Eutighofer 22.02.2011
3. Übertreibung - 0,1 % Anteil am BPI der Welt
Zitat von sysopDie Unruhen in Libyen provozieren Nervosität an den globalen Aktien-, Rohstoff- und Devisenmärkten: Während die Preise für Öl, Gold und Silber auf immer neue Rekordwerte schnellen, verbuchen die Börsen teils*herbe Verluste. Auch der Dax ist zum Handelsauftakt stark belastet. http://www.spiegel.de/wirtschaft/unternehmen/0,1518,746911,00.html
Die Ereignisse in Libyen lassen Öl passager etwas teurer werden, größere globale Verwerfungen wird es nicht geben.

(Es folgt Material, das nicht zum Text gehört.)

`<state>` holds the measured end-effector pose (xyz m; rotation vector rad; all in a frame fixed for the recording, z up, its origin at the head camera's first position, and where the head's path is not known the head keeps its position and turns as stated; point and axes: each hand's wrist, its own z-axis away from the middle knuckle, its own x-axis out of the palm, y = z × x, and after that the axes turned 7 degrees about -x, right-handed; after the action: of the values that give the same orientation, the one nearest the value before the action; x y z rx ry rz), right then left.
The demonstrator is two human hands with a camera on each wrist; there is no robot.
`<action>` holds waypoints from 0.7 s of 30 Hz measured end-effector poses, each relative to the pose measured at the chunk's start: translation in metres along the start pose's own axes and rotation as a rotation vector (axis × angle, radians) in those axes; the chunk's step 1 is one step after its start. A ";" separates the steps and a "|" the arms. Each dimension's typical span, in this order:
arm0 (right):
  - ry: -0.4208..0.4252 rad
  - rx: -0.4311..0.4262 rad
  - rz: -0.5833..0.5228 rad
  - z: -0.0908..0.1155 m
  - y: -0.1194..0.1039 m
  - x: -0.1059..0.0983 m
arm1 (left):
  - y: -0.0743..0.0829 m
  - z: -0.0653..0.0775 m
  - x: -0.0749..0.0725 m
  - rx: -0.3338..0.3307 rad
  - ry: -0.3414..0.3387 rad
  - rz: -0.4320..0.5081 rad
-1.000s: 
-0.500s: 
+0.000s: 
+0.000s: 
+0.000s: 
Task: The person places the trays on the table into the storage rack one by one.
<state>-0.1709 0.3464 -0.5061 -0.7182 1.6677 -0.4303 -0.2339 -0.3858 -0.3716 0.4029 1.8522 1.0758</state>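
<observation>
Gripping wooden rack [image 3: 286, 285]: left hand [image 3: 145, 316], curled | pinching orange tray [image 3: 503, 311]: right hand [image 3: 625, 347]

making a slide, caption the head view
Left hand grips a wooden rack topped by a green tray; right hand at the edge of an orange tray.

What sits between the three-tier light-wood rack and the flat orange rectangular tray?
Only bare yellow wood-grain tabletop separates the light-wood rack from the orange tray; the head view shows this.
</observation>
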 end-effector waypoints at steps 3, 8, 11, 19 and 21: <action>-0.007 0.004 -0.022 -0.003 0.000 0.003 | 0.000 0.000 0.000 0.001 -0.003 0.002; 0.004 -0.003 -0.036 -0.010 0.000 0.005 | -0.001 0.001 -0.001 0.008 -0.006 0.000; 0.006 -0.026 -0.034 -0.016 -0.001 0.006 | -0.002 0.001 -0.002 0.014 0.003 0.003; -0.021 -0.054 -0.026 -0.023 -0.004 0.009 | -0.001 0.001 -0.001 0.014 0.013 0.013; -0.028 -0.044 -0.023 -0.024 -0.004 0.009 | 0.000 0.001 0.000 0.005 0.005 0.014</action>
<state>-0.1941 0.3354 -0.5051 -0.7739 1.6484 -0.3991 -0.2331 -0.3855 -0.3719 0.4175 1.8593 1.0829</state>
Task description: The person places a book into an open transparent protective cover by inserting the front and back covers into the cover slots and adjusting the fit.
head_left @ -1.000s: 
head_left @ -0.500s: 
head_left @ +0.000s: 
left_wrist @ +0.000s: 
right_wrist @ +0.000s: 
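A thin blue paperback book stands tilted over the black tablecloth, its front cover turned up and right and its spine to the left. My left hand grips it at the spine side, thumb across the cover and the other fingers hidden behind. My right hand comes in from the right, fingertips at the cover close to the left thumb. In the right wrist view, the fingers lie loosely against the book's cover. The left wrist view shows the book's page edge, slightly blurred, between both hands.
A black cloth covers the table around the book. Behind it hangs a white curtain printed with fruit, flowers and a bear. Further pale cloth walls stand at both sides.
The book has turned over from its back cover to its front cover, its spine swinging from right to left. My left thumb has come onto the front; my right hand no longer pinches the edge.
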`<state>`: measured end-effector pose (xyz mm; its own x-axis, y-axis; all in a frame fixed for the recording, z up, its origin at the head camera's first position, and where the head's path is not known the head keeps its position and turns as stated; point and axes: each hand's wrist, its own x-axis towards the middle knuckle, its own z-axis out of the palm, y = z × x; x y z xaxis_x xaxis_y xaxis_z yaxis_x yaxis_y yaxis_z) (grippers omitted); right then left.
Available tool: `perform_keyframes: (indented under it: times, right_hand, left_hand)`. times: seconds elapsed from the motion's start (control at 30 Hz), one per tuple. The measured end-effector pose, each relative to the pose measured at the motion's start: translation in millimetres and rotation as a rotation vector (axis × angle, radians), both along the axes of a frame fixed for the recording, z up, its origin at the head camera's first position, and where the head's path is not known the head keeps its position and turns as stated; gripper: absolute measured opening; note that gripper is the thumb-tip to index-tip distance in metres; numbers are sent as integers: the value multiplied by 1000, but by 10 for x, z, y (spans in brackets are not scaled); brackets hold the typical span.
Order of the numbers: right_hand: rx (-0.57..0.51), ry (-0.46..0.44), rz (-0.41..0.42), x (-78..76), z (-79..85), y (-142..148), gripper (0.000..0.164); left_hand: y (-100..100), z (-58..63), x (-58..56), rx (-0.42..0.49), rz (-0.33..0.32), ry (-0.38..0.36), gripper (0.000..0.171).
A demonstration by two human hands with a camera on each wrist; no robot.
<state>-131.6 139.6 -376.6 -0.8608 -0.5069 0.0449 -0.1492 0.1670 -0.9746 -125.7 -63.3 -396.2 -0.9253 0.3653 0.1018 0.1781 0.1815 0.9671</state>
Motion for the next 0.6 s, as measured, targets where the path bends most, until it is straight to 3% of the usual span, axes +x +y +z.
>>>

Libyens Anteil an der gesamten Weltwirtschaftsleistung berägt circa 0,1 % !!! Wer da also Angst vor größeren globalen Auswirkungen hat darf sich gerne gruseln, mit der Realtität hat dies nichts zu tun.
rogra 22.02.2011
4. blanken Zynismus...
...nenne ich das, wenn auf den Livetickern der Nation die Zahlen zwischen Todesopfern, Verletzten und vermissten Menschen ständig die neuesten Kurse genannt werden - - diese baerwitzige Spekulantenmafia macht solche Typen wie den libyschen Oberirren doch erst möglich... Saudi Arabien hat Europa gestern versichert, seine nachfragen nach Öl seien auch ohne libysche Lieferungen gesichert.
atzigen 22.02.2011
5. Angeschlagen
Zitat von sysopDie Unruhen in Libyen provozieren Nervosität an den globalen Aktien-, Rohstoff- und Devisenmärkten: Während die Preise für Öl, Gold und Silber auf immer neue Rekordwerte schnellen, verbuchen die Börsen teils*herbe Verluste. Auch der Dax ist zum Handelsauftakt stark belastet. http://www.spiegel.de/wirtschaft/unternehmen/0,1518,746911,00.html
Das Problem ist nicht Libyen als Einzelereigniss. Auch die destabilisierte Region als ganzes müsste nicht zwangsläufig die Weltwirtschaft gefärden. Der Haken die gesamte Weltwirtschaft taumelt am Abgrund. Da übersehen halt allzufiele die Tatsache das nur irre Überliquidität den Weltwirtschaftszusammenbruch vorerst verschoben hat. Einzelereignisse sind nicht das Problem.Es ist die Summe der Probleme die den Sprengstoff ausmachen. Da haben eben schon wieder zu viele vergessen das Pulferfass wurde mit einer Einzelaktion in Thunesien Selbstverbrennung gezündet. Eine Spreng Erregerzündung wird erst zur Gefahr wenn diese zufällig in in einem Dynamitfass steckt.